[Required action] Your answer should be a faithful copy of the entire listing.
◆ ◆ ◆
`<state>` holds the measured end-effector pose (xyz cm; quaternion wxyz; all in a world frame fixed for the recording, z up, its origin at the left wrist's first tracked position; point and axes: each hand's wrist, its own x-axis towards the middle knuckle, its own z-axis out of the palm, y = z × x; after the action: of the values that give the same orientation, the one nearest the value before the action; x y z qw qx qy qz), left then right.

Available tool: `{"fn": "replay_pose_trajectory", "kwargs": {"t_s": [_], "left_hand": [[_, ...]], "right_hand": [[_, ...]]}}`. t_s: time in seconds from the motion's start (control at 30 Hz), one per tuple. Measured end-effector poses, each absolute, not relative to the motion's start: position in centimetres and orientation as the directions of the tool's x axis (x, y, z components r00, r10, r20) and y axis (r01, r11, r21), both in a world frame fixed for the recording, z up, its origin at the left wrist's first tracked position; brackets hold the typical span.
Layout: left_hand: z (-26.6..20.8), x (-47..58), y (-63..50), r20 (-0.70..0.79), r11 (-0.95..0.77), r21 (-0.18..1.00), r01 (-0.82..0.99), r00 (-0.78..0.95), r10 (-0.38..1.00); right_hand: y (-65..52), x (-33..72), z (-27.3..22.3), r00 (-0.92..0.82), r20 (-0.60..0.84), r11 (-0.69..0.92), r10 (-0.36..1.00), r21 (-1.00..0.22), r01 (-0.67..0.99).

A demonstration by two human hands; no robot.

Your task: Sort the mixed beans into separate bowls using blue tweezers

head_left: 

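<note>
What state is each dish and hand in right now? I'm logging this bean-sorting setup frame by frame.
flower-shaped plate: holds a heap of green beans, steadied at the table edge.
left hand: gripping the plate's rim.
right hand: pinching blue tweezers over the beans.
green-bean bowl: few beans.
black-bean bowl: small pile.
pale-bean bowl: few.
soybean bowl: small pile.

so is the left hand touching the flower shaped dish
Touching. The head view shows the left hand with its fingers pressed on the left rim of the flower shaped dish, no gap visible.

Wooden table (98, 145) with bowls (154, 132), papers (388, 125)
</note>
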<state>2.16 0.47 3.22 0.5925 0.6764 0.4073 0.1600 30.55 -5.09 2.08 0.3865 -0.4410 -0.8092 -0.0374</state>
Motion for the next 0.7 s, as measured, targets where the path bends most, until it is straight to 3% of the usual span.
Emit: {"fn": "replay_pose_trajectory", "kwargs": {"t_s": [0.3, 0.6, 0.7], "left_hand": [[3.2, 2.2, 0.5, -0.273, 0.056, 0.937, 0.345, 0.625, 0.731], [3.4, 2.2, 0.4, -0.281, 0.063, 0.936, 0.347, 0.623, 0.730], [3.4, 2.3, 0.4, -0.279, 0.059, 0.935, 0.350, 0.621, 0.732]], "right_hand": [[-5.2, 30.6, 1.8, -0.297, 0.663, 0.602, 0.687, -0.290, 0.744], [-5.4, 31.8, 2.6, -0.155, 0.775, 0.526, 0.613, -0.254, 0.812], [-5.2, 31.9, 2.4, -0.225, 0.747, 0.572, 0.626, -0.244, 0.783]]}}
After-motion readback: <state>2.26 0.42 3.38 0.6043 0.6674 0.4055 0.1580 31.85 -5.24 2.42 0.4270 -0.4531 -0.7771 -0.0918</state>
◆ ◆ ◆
[Output of the exercise]
`<state>` holds the measured end-effector pose (xyz cm; quaternion wxyz; all in a world frame fixed for the recording, z up, its origin at the left wrist's first tracked position; point and axes: each hand's wrist, its own x-axis towards the middle knuckle, its own z-axis out of the palm, y = z × x; after the action: of the values that give the same orientation, the one nearest the value before the action; x y z qw qx qy qz), left then right.

Available tool: `{"fn": "replay_pose_trajectory", "kwargs": {"t_s": [_], "left_hand": [[_, ...]], "right_hand": [[_, ...]]}}`. t_s: time in seconds from the motion's start (control at 30 Hz), one per tuple. Measured end-effector poses, each absolute, not relative to the motion's start: position in centimetres and orientation as the directions of the tool's x axis (x, y, z components r00, r10, r20) and y axis (r01, r11, r21), both in a world frame fixed for the recording, z up, its origin at the left wrist's first tracked position; brackets hold the typical span.
Layout: left_hand: z (-26.6..20.8), x (-47..58), y (-63..50), r20 (-0.70..0.79), r11 (-0.95..0.77), r21 (-0.18..1.00), r01 (-0.82..0.99), r00 (-0.78..0.95), r10 (-0.38..1.00); right_hand: y (-65..52), x (-33..72), z (-27.3..22.3), r00 (-0.92..0.82), r20 (-0.60..0.84), r11 (-0.69..0.92), r10 (-0.36..1.00), r21 (-1.00..0.22), r01 (-0.67..0.99).

A demonstration by two human hands; no robot.

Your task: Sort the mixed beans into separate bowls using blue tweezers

head_left: 

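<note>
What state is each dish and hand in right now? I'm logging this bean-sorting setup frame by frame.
flower-shaped plate: holds a heap of green beans, steadied at the table edge.
left hand: gripping the plate's rim.
right hand: pinching blue tweezers over the beans.
green-bean bowl: few beans.
black-bean bowl: small pile.
pale-bean bowl: few.
soybean bowl: small pile.

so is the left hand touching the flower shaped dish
Touching. The head view shows the left hand with its fingers pressed on the left rim of the flower shaped dish, no gap visible.

Wooden table (98, 145) with bowls (154, 132), papers (388, 125)
</note>
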<state>2.16 0.47 3.22 0.5925 0.6764 0.4073 0.1600 30.55 -5.09 2.08 0.3865 -0.4410 -0.8092 -0.0374</state>
Motion for the next 0.7 s, as measured, targets where the path bends most, until it is straight to 3% of the usual span.
Emit: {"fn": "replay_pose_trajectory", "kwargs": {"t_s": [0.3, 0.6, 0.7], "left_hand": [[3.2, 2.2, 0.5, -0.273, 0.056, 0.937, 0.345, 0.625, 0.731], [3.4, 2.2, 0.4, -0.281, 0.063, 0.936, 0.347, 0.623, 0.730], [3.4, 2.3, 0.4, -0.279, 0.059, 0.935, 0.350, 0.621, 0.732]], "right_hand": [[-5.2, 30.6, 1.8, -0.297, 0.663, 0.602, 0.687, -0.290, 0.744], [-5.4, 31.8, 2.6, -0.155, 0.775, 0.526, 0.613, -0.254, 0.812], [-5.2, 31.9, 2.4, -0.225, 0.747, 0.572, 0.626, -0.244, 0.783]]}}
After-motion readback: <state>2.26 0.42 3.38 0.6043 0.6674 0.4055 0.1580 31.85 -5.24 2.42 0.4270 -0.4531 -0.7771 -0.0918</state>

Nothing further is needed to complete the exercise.